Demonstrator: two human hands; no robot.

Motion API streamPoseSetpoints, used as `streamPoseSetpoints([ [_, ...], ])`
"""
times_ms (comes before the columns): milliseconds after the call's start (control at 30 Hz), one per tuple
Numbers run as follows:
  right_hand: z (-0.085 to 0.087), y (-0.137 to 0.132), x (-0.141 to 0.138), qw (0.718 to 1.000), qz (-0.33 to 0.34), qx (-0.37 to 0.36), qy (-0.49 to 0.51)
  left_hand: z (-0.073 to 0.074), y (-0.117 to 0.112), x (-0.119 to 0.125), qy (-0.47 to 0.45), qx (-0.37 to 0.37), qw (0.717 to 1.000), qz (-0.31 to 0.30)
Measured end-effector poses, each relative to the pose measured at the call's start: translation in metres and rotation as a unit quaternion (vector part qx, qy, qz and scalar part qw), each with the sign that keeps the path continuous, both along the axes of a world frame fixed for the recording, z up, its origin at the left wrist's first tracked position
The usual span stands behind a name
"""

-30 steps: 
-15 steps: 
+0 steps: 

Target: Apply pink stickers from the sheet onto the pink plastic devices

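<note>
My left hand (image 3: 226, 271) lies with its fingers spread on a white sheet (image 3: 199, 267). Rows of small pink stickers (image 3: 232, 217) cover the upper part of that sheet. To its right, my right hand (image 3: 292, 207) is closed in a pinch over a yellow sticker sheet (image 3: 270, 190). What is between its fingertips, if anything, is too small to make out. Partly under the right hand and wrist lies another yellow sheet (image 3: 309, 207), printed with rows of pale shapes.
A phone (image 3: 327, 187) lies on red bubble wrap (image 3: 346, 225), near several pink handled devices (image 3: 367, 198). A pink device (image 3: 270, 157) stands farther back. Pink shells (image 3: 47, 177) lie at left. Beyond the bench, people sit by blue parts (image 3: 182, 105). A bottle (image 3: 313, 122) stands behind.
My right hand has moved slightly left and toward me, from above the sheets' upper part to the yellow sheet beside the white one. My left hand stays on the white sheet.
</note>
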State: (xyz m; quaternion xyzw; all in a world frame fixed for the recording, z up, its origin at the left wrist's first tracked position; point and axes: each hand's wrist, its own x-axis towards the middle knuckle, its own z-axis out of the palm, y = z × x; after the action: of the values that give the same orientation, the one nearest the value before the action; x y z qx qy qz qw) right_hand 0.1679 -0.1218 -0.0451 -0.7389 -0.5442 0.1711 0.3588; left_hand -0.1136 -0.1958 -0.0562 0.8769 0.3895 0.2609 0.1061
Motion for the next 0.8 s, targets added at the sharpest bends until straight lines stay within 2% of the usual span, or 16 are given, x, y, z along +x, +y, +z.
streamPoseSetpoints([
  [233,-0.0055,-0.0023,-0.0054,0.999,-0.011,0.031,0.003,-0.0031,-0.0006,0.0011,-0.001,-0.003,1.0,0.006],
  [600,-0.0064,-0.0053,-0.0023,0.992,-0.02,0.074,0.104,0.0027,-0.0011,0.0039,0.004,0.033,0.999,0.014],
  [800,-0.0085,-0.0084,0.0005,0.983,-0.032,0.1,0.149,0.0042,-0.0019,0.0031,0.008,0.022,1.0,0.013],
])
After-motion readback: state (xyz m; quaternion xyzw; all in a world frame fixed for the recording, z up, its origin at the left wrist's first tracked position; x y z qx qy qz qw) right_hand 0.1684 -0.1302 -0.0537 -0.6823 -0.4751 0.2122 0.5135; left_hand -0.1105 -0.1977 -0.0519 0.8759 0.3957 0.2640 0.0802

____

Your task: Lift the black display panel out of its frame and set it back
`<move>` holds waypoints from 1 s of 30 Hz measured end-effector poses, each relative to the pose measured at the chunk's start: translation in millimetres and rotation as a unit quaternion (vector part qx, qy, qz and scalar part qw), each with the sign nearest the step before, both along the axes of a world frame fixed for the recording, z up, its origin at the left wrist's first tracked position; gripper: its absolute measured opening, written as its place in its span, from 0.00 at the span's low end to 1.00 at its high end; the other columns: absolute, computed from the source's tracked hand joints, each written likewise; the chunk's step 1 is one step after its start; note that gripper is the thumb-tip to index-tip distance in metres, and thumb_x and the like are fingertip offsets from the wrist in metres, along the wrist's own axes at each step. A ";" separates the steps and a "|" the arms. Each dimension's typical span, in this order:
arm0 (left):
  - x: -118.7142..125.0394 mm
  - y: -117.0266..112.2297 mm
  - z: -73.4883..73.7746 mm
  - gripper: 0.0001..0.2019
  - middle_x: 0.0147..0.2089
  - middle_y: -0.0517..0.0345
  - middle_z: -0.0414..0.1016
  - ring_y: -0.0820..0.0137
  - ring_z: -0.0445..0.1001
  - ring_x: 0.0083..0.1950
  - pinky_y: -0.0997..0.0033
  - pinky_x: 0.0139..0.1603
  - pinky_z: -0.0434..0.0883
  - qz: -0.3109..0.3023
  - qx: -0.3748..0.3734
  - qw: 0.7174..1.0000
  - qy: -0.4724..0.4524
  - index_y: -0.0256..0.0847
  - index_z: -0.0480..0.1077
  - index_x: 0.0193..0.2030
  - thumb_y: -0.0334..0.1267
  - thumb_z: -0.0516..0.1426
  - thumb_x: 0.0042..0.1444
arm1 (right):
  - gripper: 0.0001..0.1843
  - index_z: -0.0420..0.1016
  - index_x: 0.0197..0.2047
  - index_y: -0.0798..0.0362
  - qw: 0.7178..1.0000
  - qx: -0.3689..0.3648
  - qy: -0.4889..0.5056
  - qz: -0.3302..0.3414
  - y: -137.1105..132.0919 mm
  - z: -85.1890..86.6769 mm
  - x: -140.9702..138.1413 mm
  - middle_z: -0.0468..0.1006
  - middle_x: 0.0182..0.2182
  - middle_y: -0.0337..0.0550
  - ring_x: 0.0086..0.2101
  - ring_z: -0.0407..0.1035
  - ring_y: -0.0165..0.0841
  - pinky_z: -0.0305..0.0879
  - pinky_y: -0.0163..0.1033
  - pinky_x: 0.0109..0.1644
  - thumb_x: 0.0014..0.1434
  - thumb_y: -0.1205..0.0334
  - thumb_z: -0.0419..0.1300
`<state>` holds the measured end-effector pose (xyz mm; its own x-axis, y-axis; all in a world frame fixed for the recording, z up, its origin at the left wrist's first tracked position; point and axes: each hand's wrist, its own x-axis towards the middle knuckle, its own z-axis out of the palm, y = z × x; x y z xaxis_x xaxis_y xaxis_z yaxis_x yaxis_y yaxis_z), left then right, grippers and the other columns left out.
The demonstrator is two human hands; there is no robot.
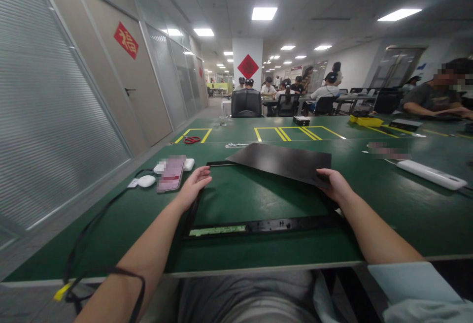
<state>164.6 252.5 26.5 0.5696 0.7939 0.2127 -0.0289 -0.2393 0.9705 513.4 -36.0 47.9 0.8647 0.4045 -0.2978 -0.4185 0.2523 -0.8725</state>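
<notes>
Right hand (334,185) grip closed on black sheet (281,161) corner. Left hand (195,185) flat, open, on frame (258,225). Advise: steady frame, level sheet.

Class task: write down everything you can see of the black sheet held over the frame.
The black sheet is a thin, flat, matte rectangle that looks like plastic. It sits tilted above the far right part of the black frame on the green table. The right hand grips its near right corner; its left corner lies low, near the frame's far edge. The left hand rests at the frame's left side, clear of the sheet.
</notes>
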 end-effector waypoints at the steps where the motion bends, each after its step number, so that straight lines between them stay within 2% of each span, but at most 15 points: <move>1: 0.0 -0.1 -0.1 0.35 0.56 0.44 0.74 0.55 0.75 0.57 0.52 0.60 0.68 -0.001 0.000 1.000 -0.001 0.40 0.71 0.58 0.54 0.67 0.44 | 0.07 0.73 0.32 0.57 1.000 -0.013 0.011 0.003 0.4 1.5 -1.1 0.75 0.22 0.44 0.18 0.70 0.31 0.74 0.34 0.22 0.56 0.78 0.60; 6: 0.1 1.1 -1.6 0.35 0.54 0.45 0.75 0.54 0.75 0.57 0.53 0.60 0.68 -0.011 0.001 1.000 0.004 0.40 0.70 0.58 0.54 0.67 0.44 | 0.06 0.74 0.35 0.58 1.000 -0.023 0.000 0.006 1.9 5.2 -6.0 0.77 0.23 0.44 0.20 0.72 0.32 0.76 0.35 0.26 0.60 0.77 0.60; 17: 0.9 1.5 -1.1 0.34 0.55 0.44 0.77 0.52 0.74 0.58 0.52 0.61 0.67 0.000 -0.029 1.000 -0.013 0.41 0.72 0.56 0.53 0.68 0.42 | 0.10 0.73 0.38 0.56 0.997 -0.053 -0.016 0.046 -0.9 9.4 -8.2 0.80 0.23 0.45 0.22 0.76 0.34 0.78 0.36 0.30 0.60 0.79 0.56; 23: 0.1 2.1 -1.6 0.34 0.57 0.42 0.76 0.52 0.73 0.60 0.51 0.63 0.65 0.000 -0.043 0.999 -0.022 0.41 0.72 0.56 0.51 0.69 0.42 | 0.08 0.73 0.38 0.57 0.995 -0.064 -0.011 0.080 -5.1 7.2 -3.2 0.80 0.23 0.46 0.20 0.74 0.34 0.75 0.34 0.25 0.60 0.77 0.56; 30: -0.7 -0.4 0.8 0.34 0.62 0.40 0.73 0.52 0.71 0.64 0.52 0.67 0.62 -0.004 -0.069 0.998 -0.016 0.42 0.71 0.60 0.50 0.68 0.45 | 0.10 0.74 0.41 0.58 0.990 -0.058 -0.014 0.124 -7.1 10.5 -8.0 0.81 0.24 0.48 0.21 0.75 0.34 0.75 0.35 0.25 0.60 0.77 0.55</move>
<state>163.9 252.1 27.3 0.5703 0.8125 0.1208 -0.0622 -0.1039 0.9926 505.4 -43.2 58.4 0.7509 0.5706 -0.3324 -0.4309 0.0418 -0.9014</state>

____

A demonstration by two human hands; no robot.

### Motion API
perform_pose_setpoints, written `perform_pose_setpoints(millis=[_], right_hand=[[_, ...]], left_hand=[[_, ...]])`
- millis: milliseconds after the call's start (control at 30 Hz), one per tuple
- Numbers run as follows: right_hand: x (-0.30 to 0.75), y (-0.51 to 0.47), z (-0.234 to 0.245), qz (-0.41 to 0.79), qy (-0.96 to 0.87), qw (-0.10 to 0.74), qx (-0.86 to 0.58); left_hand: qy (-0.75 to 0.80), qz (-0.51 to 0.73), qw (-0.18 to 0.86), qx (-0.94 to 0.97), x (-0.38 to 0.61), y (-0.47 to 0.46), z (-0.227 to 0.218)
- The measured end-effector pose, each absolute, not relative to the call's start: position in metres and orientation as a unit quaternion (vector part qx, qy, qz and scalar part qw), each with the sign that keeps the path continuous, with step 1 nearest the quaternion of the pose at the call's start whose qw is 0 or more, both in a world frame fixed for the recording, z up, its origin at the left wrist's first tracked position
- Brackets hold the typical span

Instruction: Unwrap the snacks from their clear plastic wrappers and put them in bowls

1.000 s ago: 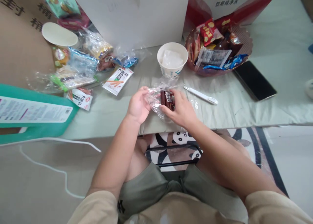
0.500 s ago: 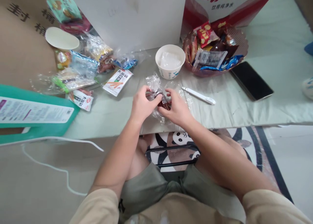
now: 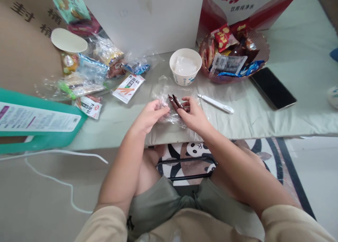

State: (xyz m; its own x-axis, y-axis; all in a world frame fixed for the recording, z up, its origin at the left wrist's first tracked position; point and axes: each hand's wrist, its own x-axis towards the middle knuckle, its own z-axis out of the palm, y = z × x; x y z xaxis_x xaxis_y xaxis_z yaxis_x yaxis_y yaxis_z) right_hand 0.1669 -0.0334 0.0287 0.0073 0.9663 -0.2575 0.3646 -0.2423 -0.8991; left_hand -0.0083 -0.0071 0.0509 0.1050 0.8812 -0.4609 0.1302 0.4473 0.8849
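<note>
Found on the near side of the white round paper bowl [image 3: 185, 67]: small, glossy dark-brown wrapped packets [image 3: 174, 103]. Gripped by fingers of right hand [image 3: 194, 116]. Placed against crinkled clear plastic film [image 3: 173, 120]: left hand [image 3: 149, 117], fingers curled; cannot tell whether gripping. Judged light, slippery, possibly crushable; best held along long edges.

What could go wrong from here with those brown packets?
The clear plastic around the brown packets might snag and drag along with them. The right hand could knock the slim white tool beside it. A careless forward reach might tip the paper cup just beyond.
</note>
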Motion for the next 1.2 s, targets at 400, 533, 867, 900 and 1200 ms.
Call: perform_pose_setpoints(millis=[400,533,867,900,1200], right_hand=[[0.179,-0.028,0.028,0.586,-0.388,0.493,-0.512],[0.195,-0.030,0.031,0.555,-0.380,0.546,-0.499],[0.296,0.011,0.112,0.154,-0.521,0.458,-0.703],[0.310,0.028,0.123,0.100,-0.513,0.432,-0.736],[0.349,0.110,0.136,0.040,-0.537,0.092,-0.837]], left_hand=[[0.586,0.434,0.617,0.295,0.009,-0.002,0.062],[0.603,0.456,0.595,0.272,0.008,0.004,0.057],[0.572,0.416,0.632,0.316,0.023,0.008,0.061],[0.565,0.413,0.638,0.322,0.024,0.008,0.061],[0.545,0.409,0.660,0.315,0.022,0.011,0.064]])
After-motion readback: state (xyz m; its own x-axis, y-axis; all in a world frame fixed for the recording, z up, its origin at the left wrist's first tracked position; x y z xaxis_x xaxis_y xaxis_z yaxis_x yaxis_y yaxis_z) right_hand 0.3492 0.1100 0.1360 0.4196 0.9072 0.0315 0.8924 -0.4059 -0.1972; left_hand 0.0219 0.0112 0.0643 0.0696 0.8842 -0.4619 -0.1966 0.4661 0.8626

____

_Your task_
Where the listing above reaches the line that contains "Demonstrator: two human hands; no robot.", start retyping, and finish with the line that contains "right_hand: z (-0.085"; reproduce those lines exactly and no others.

_Result for this task_
Demonstrator: two human hands; no robot.

Motion API streamPoseSetpoints, used as `streamPoseSetpoints([ [_, ...], ])`
"""
times_ms (comes before the columns): milliseconds after the call's start (control at 30 Hz), one per tuple
Numbers run as follows:
  right_hand: z (-0.085 to 0.087), y (-0.137 to 0.132), x (-0.141 to 0.138), qw (0.718 to 1.000), qz (-0.33 to 0.34), qx (-0.37 to 0.36), qy (-0.49 to 0.51)

This exercise is complete.